* **Task to complete**
Output the data in full. Keep every word exact and exclude the pictures.

* **Data shown**

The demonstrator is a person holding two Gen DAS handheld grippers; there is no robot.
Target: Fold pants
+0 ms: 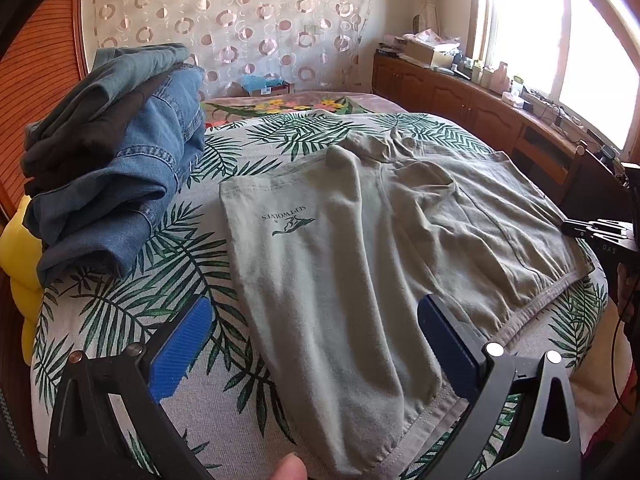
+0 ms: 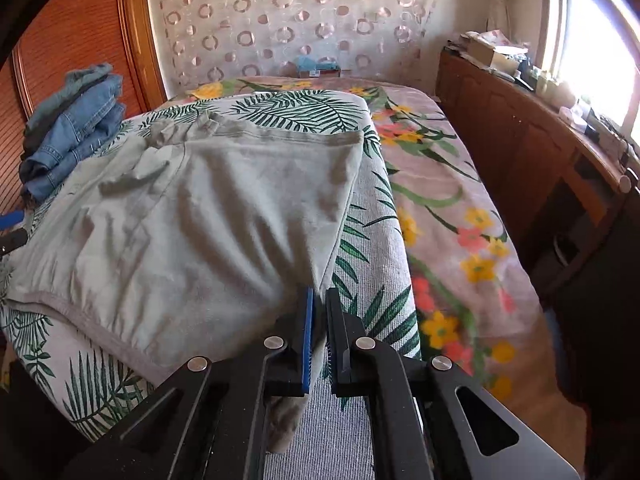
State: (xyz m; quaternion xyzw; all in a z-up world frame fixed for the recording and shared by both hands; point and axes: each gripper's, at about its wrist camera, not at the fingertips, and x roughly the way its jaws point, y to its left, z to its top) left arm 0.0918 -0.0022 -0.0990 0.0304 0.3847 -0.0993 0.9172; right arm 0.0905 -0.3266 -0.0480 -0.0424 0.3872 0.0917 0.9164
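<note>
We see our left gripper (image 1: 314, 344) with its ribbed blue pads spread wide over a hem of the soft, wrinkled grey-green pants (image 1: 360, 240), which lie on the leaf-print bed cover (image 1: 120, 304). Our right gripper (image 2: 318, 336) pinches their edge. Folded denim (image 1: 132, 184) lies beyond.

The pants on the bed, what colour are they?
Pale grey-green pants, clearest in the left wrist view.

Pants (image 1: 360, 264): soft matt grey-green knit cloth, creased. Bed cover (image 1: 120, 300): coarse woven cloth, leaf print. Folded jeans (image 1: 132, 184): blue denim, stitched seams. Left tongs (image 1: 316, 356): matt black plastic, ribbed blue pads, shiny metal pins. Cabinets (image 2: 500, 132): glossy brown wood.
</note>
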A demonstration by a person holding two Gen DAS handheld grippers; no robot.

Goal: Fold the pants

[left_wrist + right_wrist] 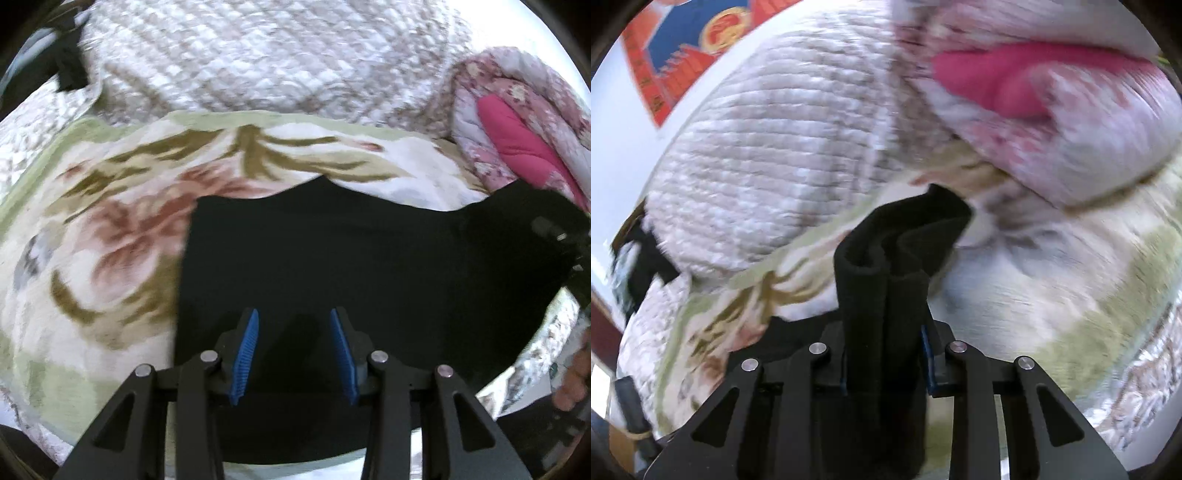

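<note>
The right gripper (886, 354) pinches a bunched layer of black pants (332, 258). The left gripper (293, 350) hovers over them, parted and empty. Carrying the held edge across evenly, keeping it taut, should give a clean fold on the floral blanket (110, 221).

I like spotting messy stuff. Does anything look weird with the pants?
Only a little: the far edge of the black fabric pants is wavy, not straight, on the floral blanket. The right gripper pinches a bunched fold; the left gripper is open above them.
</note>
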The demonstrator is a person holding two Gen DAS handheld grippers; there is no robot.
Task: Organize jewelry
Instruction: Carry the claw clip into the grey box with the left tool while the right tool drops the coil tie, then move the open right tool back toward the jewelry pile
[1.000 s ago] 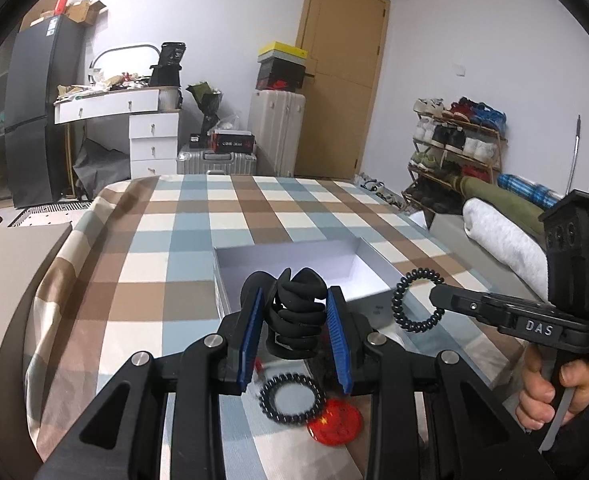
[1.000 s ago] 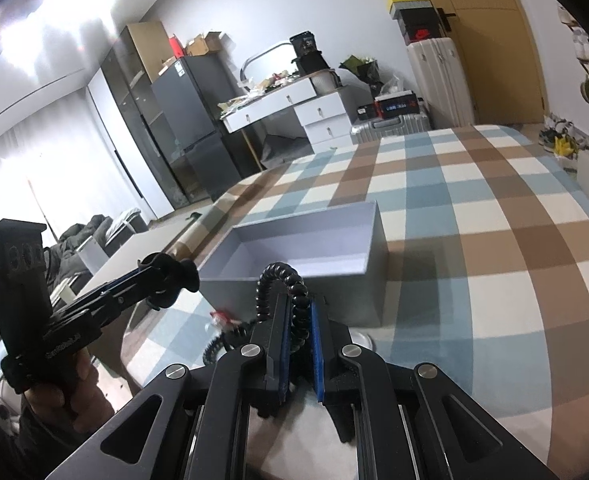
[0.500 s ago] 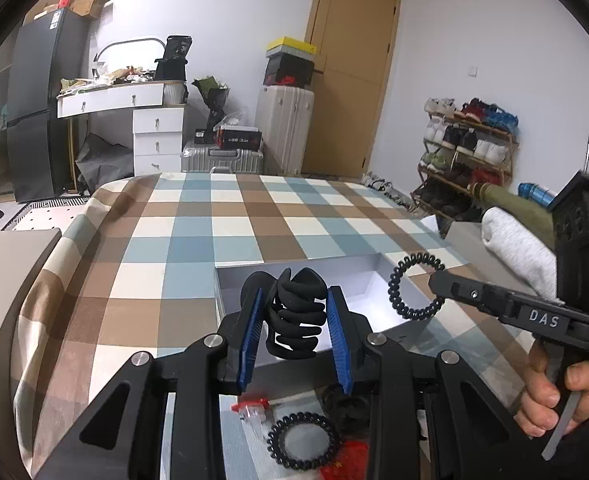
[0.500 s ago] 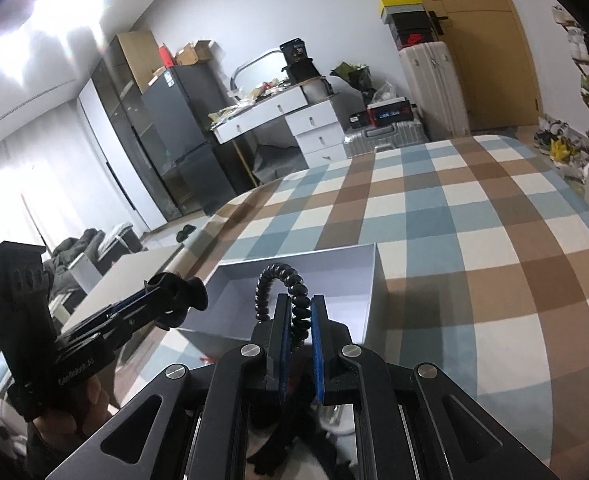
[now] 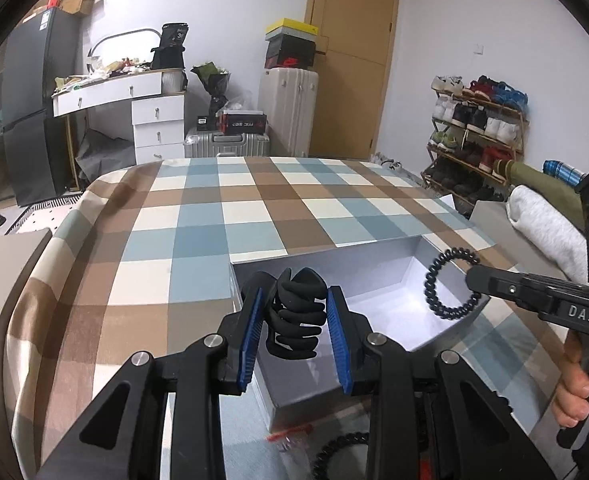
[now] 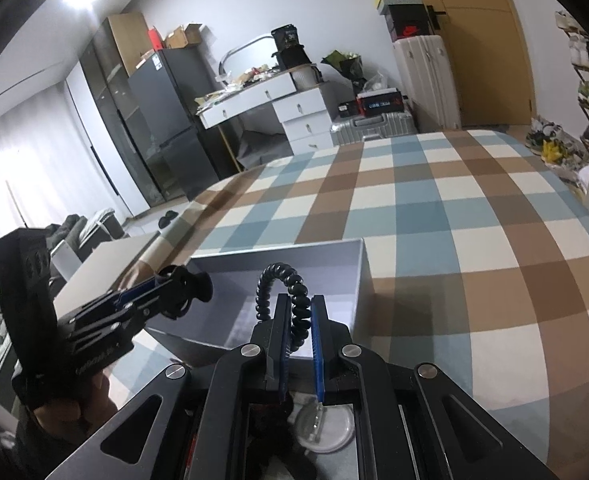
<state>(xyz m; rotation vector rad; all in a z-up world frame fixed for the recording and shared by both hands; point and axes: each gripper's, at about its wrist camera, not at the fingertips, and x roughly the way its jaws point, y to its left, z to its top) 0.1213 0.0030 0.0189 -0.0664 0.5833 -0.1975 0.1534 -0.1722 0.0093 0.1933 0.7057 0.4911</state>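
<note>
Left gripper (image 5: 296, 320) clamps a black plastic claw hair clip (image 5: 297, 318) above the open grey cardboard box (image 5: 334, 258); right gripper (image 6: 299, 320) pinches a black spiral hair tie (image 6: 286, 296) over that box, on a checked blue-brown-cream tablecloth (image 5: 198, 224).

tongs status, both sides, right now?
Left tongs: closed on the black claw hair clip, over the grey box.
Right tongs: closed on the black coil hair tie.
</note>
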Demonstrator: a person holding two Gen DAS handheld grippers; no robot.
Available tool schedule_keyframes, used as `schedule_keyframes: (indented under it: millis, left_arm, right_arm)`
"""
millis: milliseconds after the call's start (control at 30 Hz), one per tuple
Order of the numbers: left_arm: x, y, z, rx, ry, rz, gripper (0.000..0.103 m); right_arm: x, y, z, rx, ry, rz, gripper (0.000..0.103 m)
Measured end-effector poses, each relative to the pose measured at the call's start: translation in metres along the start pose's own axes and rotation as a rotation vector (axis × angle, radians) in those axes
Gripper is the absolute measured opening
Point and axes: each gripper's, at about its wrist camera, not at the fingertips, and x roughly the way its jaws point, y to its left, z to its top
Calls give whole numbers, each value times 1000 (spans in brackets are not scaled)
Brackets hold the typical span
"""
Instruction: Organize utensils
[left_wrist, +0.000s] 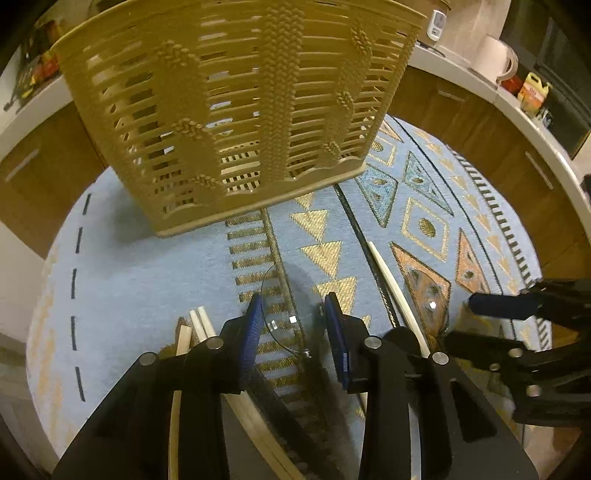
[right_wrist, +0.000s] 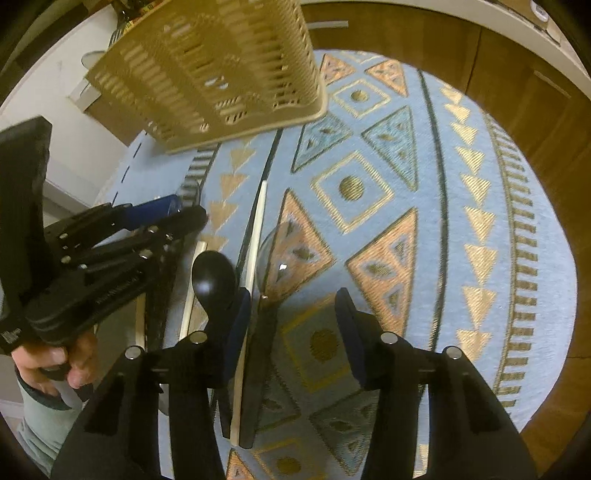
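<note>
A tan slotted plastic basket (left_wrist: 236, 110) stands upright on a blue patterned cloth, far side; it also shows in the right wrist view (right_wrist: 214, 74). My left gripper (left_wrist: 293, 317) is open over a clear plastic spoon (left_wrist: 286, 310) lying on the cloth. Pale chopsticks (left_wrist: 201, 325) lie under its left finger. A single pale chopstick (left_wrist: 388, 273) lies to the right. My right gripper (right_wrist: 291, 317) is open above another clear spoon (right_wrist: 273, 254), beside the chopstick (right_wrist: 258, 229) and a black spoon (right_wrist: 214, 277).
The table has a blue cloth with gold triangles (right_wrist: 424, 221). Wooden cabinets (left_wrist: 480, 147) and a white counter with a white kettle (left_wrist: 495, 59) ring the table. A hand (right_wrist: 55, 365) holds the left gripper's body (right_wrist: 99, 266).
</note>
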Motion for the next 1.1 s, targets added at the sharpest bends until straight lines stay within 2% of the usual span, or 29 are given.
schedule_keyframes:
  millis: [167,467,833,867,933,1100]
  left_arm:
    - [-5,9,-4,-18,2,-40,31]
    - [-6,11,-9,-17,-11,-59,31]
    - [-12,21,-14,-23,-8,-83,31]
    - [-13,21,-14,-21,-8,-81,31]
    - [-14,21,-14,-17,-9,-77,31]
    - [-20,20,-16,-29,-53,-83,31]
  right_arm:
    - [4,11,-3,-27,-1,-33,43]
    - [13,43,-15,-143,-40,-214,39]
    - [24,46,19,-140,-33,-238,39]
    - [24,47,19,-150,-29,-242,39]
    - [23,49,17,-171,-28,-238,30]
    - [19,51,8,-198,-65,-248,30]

* **Exercise result**
The demonstrator is a person holding two Gen DAS handheld grippers; there is no robot.
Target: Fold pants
+0 ms: 
+0 ms: 
State: (xyz m; quaternion xyzw; all in a z-up world frame fixed for the recording and shared by both hands; point and axes: each gripper's, at about its wrist camera, not at the fingertips, and x roughly the way its jaws point, y to its left, z to its top) left arm 0.0918 -0.0022 -0.0990 0.0304 0.3847 -0.0993 0.9172; right arm 0.0905 -0.3266 -0.0480 -0.0424 0.3872 0.0917 0.9164
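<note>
We see our left gripper (image 1: 314, 344) with its ribbed blue pads spread wide over a hem of the soft, wrinkled grey-green pants (image 1: 360, 240), which lie on the leaf-print bed cover (image 1: 120, 304). Our right gripper (image 2: 318, 336) pinches their edge. Folded denim (image 1: 132, 184) lies beyond.

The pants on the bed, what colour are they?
Pale grey-green pants, clearest in the left wrist view.

Pants (image 1: 360, 264): soft matt grey-green knit cloth, creased. Bed cover (image 1: 120, 300): coarse woven cloth, leaf print. Folded jeans (image 1: 132, 184): blue denim, stitched seams. Left tongs (image 1: 316, 356): matt black plastic, ribbed blue pads, shiny metal pins. Cabinets (image 2: 500, 132): glossy brown wood.
</note>
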A demonstration by a person holding two Gen DAS handheld grippers; no robot.

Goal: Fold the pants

[left_wrist + right_wrist] 

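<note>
The right gripper (886, 354) pinches a bunched layer of black pants (332, 258). The left gripper (293, 350) hovers over them, parted and empty. Carrying the held edge across evenly, keeping it taut, should give a clean fold on the floral blanket (110, 221).

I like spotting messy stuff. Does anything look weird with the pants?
Only a little: the far edge of the black fabric pants is wavy, not straight, on the floral blanket. The right gripper pinches a bunched fold; the left gripper is open above them.
</note>
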The demonstrator is a person holding two Gen DAS handheld grippers; there is no robot.
Task: Organize jewelry
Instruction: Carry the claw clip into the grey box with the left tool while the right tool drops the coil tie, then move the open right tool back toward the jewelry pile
[1.000 s ago] 
[1.000 s ago] 
[0.500 s ago] 
[0.500 s ago] 
[now] 
[now] 
<state>(xyz m; rotation vector rad; all in a z-up world frame fixed for the recording and shared by both hands; point and axes: each gripper's, at about its wrist camera, not at the fingertips, and x roughly the way its jaws point, y to its left, z to its top) 0.1213 0.0030 0.0189 -0.0664 0.5833 -0.1975 0.1534 -0.1722 0.0093 0.1933 0.7057 0.4911</state>
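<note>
Left gripper (image 5: 296, 320) clamps a black plastic claw hair clip (image 5: 297, 318) above the open grey cardboard box (image 5: 334, 258); right gripper (image 6: 299, 320) pinches a black spiral hair tie (image 6: 286, 296) over that box, on a checked blue-brown-cream tablecloth (image 5: 198, 224).

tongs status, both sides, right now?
Left tongs: closed on the black claw hair clip, over the grey box.
Right tongs: closed on the black coil hair tie.
</note>
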Demonstrator: a person holding two Gen DAS handheld grippers; no robot.
Available tool schedule_keyframes, used as `schedule_keyframes: (indented under it: millis, left_arm, right_arm)`
"""
millis: milliseconds after the call's start (control at 30 Hz), one per tuple
Order of the numbers: left_arm: x, y, z, rx, ry, rz, gripper (0.000..0.103 m); right_arm: x, y, z, rx, ry, rz, gripper (0.000..0.103 m)
Measured end-effector poses, each relative to the pose measured at the call's start: translation in metres along the start pose's own axes and rotation as a rotation vector (axis × angle, radians) in those axes
Gripper is the absolute measured opening
Point and axes: each gripper's, at about its wrist camera, not at the fingertips, and x roughly the way its jaws point, y to its left, z to its top
Calls give whole numbers, each value times 1000 (spans in brackets are not scaled)
Brackets hold the typical span
"""
Instruction: Organize utensils
[left_wrist, +0.000s] 
[right_wrist, +0.000s] 
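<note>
A tan slotted plastic basket (left_wrist: 236, 110) stands upright on a blue patterned cloth, far side; it also shows in the right wrist view (right_wrist: 214, 74). My left gripper (left_wrist: 293, 317) is open over a clear plastic spoon (left_wrist: 286, 310) lying on the cloth. Pale chopsticks (left_wrist: 201, 325) lie under its left finger. A single pale chopstick (left_wrist: 388, 273) lies to the right. My right gripper (right_wrist: 291, 317) is open above another clear spoon (right_wrist: 273, 254), beside the chopstick (right_wrist: 258, 229) and a black spoon (right_wrist: 214, 277).
The table has a blue cloth with gold triangles (right_wrist: 424, 221). Wooden cabinets (left_wrist: 480, 147) and a white counter with a white kettle (left_wrist: 495, 59) ring the table. A hand (right_wrist: 55, 365) holds the left gripper's body (right_wrist: 99, 266).
</note>
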Motion for the next 1.1 s, targets added at the sharpest bends until straight lines stay within 2% of the usual span, or 29 are given.
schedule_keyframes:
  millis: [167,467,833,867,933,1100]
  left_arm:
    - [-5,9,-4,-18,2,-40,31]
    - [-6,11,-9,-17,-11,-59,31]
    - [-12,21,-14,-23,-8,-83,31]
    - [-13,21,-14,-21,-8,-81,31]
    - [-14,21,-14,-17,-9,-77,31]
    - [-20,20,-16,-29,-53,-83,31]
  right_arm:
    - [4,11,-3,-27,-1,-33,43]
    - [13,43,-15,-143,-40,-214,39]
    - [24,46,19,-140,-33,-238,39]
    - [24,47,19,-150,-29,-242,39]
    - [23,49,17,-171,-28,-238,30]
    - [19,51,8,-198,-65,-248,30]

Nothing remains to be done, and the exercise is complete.